** INFORMATION PROVIDED follows **

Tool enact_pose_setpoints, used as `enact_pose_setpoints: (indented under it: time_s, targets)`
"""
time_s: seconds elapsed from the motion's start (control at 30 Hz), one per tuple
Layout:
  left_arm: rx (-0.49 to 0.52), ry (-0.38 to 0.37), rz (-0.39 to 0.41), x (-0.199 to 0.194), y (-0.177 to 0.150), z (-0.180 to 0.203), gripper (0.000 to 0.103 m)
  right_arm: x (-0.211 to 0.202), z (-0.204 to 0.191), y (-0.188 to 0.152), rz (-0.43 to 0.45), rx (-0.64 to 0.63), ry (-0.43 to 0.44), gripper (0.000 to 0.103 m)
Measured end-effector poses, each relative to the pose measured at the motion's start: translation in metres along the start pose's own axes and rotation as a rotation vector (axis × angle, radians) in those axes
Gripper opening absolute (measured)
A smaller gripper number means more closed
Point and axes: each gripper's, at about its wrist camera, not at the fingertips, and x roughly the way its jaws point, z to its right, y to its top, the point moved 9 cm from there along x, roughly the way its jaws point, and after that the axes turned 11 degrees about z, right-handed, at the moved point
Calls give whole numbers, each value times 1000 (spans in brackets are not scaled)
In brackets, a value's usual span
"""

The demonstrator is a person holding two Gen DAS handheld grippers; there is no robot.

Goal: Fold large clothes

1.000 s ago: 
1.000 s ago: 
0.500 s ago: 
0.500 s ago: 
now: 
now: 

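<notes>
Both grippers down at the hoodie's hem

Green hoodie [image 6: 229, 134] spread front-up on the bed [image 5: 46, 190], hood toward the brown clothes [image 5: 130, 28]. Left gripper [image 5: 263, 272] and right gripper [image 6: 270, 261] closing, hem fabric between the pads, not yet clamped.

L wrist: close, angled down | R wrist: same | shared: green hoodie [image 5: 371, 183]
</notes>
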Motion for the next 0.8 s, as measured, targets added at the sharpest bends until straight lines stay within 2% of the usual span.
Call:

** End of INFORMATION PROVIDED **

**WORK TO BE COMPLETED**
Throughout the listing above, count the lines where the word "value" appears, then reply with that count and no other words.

**ANSWER TO THIS EXERCISE**
2